PROBLEM DETAILS:
Repeat exactly what runs from the line containing "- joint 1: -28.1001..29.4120" through the last line of the material below. Do not copy the pictures.

PROVIDED DATA:
####

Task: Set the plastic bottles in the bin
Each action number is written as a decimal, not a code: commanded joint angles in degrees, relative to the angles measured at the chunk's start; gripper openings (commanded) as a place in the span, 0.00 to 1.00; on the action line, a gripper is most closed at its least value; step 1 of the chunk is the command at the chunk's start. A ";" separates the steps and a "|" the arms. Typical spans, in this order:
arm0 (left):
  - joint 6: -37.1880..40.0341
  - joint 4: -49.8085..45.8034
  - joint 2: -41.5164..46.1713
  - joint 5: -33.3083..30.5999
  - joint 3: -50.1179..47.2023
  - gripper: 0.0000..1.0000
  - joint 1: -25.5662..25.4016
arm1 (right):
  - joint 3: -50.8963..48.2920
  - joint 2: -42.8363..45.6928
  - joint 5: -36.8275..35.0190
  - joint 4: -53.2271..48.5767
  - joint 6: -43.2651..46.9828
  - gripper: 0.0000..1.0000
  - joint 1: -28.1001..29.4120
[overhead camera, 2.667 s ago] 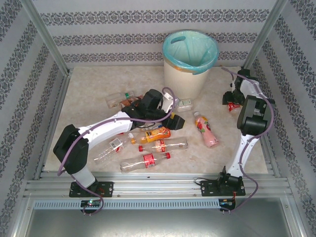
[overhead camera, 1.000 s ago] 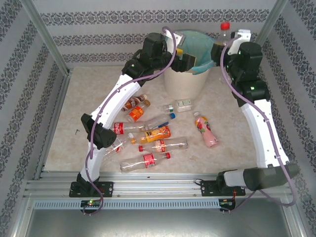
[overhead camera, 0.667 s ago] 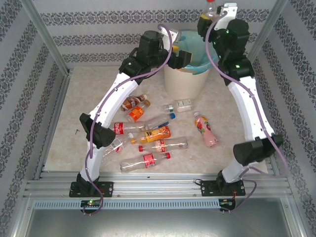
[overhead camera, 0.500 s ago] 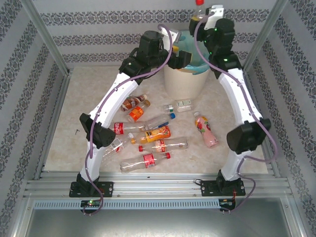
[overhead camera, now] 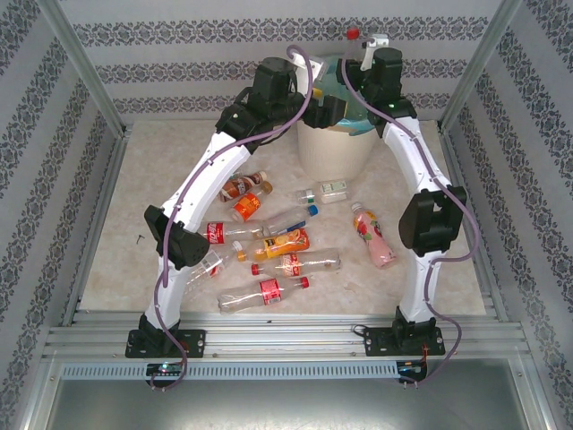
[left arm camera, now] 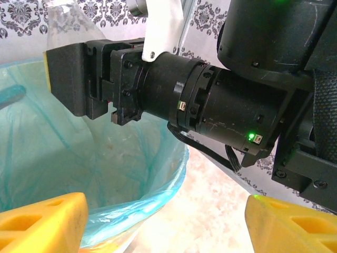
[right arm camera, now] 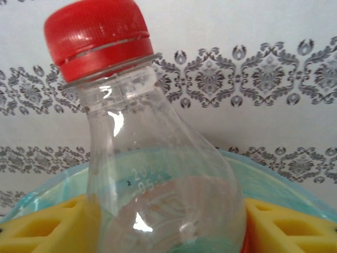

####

ANSWER SECTION:
  - joint 1: -28.1001..29.4120
[overhead camera, 2.667 s ago] 
[overhead camera, 1.000 s ago] 
[overhead camera, 0.667 s ago] 
[overhead camera, 0.500 s ago] 
[overhead camera, now] 
[left arm camera, now] 
[right arm camera, now] 

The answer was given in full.